Exercise: Exactly as written, return every line of the data below apart from the pictures.
BEGIN
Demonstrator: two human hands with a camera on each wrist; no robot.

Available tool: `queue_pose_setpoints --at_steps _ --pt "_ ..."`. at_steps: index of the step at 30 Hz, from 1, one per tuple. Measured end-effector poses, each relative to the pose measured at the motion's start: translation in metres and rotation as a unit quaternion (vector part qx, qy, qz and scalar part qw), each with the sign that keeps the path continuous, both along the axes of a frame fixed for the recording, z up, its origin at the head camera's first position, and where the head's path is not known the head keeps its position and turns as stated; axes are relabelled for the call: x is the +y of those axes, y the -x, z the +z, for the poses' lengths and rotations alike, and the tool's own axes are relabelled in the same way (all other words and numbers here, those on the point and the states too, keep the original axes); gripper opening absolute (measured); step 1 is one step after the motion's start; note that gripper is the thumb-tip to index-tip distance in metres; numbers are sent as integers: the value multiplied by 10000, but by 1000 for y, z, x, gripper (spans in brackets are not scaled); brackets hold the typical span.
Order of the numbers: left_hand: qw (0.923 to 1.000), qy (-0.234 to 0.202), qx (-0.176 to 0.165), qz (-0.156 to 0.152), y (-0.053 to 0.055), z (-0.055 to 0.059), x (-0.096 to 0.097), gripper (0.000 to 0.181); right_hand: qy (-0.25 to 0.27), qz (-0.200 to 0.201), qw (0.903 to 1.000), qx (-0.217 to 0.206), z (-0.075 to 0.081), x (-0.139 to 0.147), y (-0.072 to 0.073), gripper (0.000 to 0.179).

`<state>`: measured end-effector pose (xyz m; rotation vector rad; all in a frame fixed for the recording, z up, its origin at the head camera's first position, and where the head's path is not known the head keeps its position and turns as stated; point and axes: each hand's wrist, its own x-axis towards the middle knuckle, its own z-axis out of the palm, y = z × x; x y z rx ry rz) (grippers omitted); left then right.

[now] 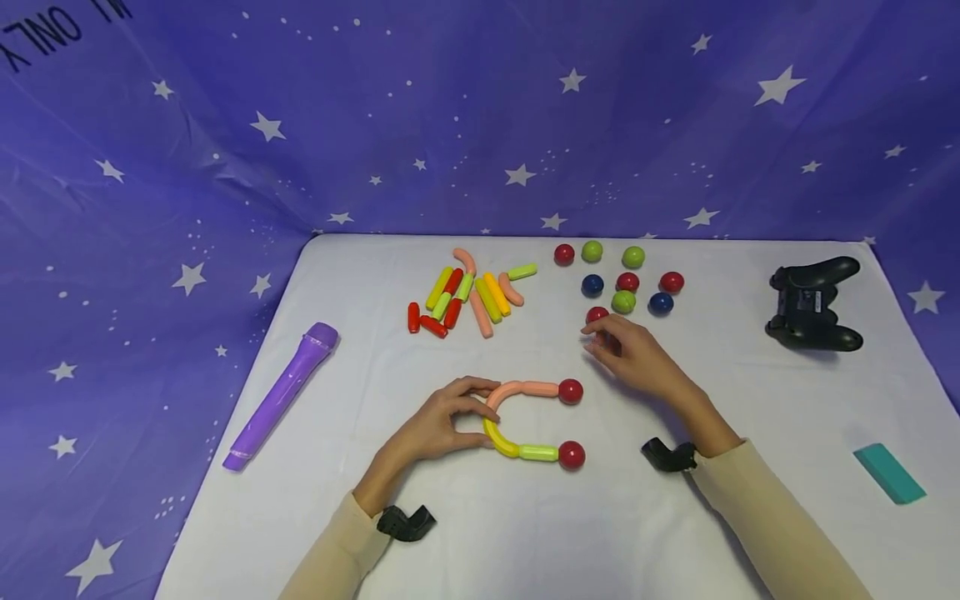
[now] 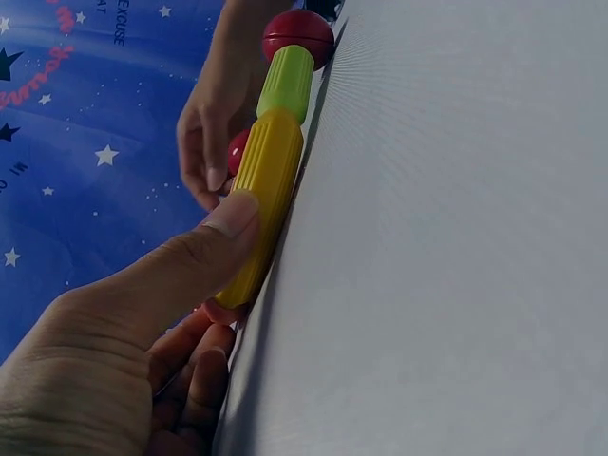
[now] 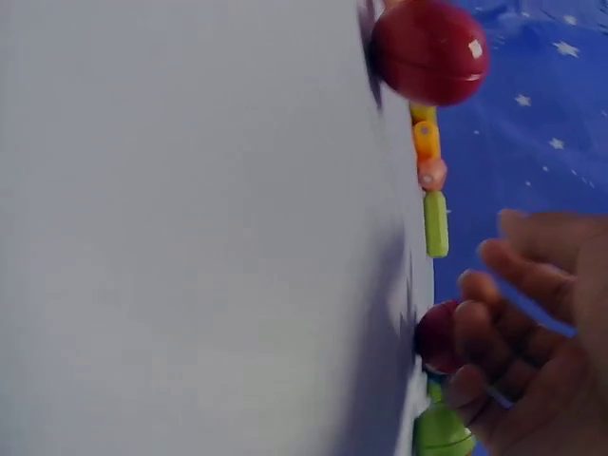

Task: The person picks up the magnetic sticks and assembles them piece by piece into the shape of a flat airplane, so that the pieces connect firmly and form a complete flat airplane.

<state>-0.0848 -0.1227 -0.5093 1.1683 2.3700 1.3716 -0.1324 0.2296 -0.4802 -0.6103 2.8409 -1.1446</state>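
On the white table lies a U-shaped chain of plastic rods [image 1: 538,388], pink along its far arm, yellow and light green along its near arm, with a red ball at each tip. At the chain's curved end my left hand [image 1: 442,421] grips it, the thumb on the yellow curved rod [image 2: 271,171] in the left wrist view. My right hand [image 1: 636,357] hovers by a red ball [image 1: 597,314], fingers loosely bent with nothing held between them. From the right wrist view I cannot tell whether a fingertip touches that ball [image 3: 437,334].
Several loose rods [image 1: 480,312] lie beyond the chain. Red, green and blue balls [image 1: 627,282] are scattered at the back right. A purple tube [image 1: 281,398] lies at left; a black game controller [image 1: 806,304] and a teal block [image 1: 890,473] are at right.
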Motion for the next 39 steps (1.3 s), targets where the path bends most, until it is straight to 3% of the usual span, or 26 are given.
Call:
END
Written answer:
Demonstrator: two human hands with a camera on each wrist; no robot.

Available tool: `queue_pose_setpoints --at_steps _ --pt "_ ..."`. at_steps: index of the step at 30 Hz, from 1, one per tuple. Measured end-effector poses, each relative to the pose measured at the motion's start: translation in metres and rotation as a unit quaternion (vector part qx, qy, qz and scalar part qw), each with the sign that keeps the path continuous, both along the axes of a frame fixed for the recording, z up, its origin at the head camera's first position, and where the head's path is not known the head keeps its position and turns as stated; axes are relabelled for the call: x is the +y of those axes, y the -x, z the +z, for the poses' lengths and rotations alike, and the tool's own axes are relabelled in the same way (all other words and numbers here, those on the point and the states too, keep the original axes); gripper opening absolute (measured); step 1 is one step after the motion's start; note that gripper is the thumb-tip to index-tip distance in metres; numbers are sent as integers: the value multiplied by 10000, but by 1000 for y, z, x, gripper (spans in brackets are not scaled); brackets hold the typical span.
Order of the numbers: left_hand: qw (0.923 to 1.000), qy (-0.234 to 0.202), qx (-0.176 to 0.165), qz (-0.156 to 0.152), y (-0.053 to 0.055), z (-0.055 to 0.059), x (-0.096 to 0.097), gripper (0.000 to 0.181); right_hand: qy (-0.25 to 0.27), qz (-0.200 to 0.201), qw (0.903 to 1.000), qx (-0.217 to 0.206), z (-0.075 to 0.081), x (-0.139 to 0.147), y (-0.072 to 0.073), gripper (0.000 to 0.179).

`<state>`: measured end-effector pose (xyz m; rotation vector rad; all in a frame fixed for the recording, z up, its origin at the head camera's first position, and where the head's path is not known the head keeps its position and turns as stated; point and axes: each hand's wrist, its own x-axis towards the middle knuckle, its own z-axis out of the palm, y = z × x; x y z rx ry rz) (grippers omitted); left then right.

[now] 
[now] 
[now] 

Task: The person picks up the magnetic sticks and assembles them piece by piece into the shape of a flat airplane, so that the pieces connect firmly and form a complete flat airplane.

<state>-0.0848 -0.1227 -0.5093 1.1683 2.3700 1.3716 -0.1324 0.2296 -0.4802 -0.6103 2.8409 -1.1446</state>
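On the white table lies a U-shaped chain of plastic rods [image 1: 538,388], pink along its far arm, yellow and light green along its near arm, with a red ball at each tip. At the chain's curved end my left hand [image 1: 442,421] grips it, the thumb on the yellow curved rod [image 2: 271,171] in the left wrist view. My right hand [image 1: 636,357] hovers by a red ball [image 1: 597,314], fingers loosely bent with nothing held between them. From the right wrist view I cannot tell whether a fingertip touches that ball [image 3: 437,334].
Several loose rods [image 1: 480,312] lie beyond the chain. Red, green and blue balls [image 1: 627,282] are scattered at the back right. A purple tube [image 1: 281,398] lies at left; a black game controller [image 1: 806,304] and a teal block [image 1: 890,473] are at right.
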Motion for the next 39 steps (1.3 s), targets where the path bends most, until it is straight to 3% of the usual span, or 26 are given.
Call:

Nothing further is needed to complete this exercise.